Ridge Regression and Random Forest Regression models are build predictive models on the estimation of energy performance of residential buildings. The link of dataset : http://archive.ics.uci.edu/ml/datasets/energy+efficiency. The dataset comprises 768samples and 8 features. The features are relative compactness, surface area, wall area, roof area,overall height, orientation, glazing area, glazing area distribution. The two output variables are heating load (HL) and cooling load (CL), of residential buildings.
Ridge Regression and Random Forest are used to predict heading and cooling loads for the aferomentioned features of a building.
Ridge regression is a linear regression technique that is used to deal with multicollinearity in the data. Multicollinearity is a phenomenon that occurs when the predictor variables in a regression model are highly correlated with each other, which can lead to unstable and unreliable estimates of the regression coefficients.
Ridge regression adds a penalty term to the least squares estimation of the regression coefficients. The penalty term is proportional to the sum of the squares of the coefficients, and a tuning parameter called the regularization parameter controls the amount of shrinkage applied to the coefficients.
The effect of the penalty term is to constrain the size of the regression coefficients, which can help to reduce their variance and improve the stability of the estimates.
For different alpha parameters, Mean Absolute Error and Mean Squared Error
Alpha: 0.001, MSE for Y1: 9.1562, MAE for Y1: 2.1828
Alpha: 0.01, MSE for Y1: 9.1862, MAE for Y1: 2.1901
Alpha: 0.1, MSE for Y1: 9.4154, MAE for Y1: 2.2474
Alpha: 1.0, MSE for Y1: 9.6535, MAE for Y1: 2.3136
Alpha: 10.0, MSE for Y1: 10.8190, MAE for Y1: 2.4438
Alpha: 0.001, MSE for Y2: 9.8932, MAE for Y2: 2.1948
Alpha: 0.01, MSE for Y2: 9.9003, MAE for Y2: 2.1925
Alpha: 0.1, MSE for Y2: 10.0780, MAE for Y2: 2.2242
Alpha: 1.0, MSE for Y2: 10.3453, MAE for Y2: 2.2924
Alpha: 10.0, MSE for Y2: 11.1643, MAE for Y2: 2.4535
After using grid search with 10-fold cross validation with 10 repetetion, the optimal values of Y1 and Y2
Optimal alpha for Y1 (Heating Load): 0.001
Optimal alpha for Y2 (Cooling Load): 0.001
Using optimal paramater, we get
Y1 (Heating Load):
MAE: 2.1119 +/- 0.2397
MSE: 8.7708 +/- 1.7933
Y2 (Cooling Load):
MAE: 2.3284 +/- 0.2515
MSE: 10.7225 +/- 2.4964
Random forest is a popular machine learning algorithm that is used for both classification and regression tasks. It is an ensemble method that combines multiple decision trees to make predictions.
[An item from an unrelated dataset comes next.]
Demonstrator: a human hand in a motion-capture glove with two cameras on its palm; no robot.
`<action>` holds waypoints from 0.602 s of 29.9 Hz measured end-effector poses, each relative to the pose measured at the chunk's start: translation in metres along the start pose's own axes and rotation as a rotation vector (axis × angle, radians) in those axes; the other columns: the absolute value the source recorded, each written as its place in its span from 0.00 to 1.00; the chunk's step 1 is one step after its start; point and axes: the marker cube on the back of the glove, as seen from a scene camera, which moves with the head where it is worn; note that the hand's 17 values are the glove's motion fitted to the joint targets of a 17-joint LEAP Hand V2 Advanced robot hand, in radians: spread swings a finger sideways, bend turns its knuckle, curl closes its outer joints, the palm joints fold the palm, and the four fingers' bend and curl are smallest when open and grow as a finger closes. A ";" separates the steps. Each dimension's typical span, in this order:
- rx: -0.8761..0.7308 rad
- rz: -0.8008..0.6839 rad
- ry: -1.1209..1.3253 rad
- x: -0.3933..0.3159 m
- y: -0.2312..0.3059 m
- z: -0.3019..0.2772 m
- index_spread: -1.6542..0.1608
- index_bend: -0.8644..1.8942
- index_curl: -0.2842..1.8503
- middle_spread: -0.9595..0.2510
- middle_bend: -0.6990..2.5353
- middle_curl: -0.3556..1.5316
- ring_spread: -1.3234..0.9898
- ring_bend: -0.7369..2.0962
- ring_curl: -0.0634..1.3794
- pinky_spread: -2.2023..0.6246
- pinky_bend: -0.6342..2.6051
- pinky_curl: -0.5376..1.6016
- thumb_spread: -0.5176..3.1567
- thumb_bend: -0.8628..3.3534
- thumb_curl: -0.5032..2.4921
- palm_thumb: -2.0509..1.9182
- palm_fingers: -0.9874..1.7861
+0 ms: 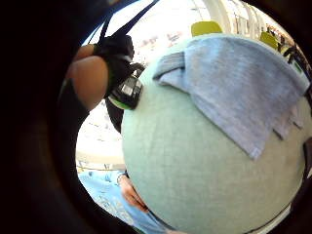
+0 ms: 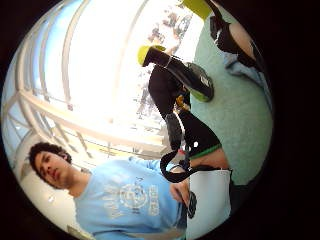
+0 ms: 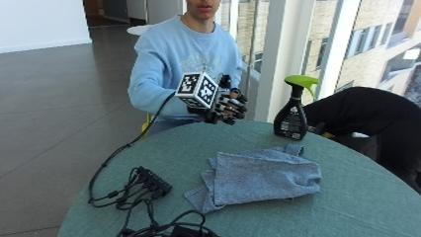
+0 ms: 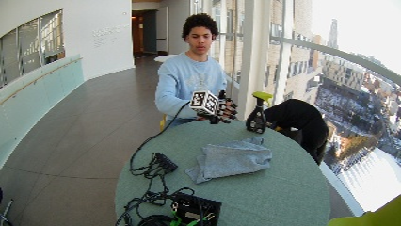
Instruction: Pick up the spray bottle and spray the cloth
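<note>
Your gloved right hand (image 3: 222, 107) hangs above the near edge of the round green table (image 3: 368, 197), centre-top of the outside view, fingers loosely spread and holding nothing. The spray bottle (image 3: 293, 111), dark with a lime-green trigger head, stands upright on the table at right of the hand, apart from it. The blue-grey cloth (image 3: 260, 178) lies crumpled at mid-frame, below both. In the thumb side palm view the bottle (image 2: 181, 74) shows near the centre, untouched.
</note>
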 end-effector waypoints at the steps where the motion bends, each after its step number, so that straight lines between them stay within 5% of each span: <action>1: 0.005 0.014 0.048 0.007 0.016 -0.009 0.75 0.36 0.29 0.72 0.31 0.43 0.54 0.37 0.30 0.85 0.26 0.39 0.43 0.19 0.32 0.70 0.65; 9: 0.075 0.089 0.389 0.049 0.126 -0.049 0.74 0.36 0.29 0.72 0.30 0.42 0.56 0.36 0.29 0.86 0.26 0.39 0.44 0.20 0.31 0.69 0.62; 18: 0.104 0.127 0.485 0.071 0.175 -0.060 0.73 0.36 0.28 0.72 0.29 0.42 0.56 0.36 0.29 0.86 0.26 0.40 0.44 0.20 0.30 0.69 0.63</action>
In a random forest, a large number of decision trees are constructed using different subsets of the training data and a random subset of the predictor variables at each split. The trees are constructed independently of each other
During prediction, the random forest algorithm aggregates the predictions from all the decision trees to make a final prediction.In regression tasks, the final prediction is the mean or median of the predictions from the individual trees.
Random forests have several advantages over individual decision trees, including improved accuracy, reduced overfitting, and better generalization to new data. The use of multiple trees in a random forest enable us smooth the noise and variability in the data, which can improve the robustness and accuracy of the predictions.
After using grid search with 10-fold cross validation with 10 repetetion, the optimal values of Y1 and Y2
Optimal parameters for Y1 (Heating Load):
{'max_depth': 50, 'min_samples_leaf': 1, 'min_samples_split': 2, 'n_estimators': 100}
Optimal parameters for Y2 (Cooling Load):
{'max_depth': 50, 'min_samples_leaf': 1, 'min_samples_split': 2, 'n_estimators': 250}
Using optimal paramater, we get
Y1 (Heating Load):
MAE: 0.3216 +/- 0.0472
MSE: 0.2380 +/- 0.0874
Y2 (Cooling Load):
MAE: 0.9887 +/- 0.1531
MSE: 2.7092 +/- 0.7935
For Y1, the Random Forest model has an MAE of 0.3216 +/- 0.0472 and an MSE of 0.2380 +/- 0.0874, compared to the Ridge Regression model's MAE of 2.1119 +/- 0.2397 and MSE of 8.7708 +/- 1.7933.
For Y2, the Random Forest model has an MAE of 0.9887 +/- 0.1531 and an MSE of 2.7092 +/- 0.7935, compared to the Ridge Regression model's MAE of 2.3284 +/- 0.2515 and MSE of 10.7225 +/- 2.4964.
To sum up, the Random Forest model appears to be a much better model for predicting both Y1 and Y2, as it has significantly lower MAE and MSE values than the Ridge Regression model.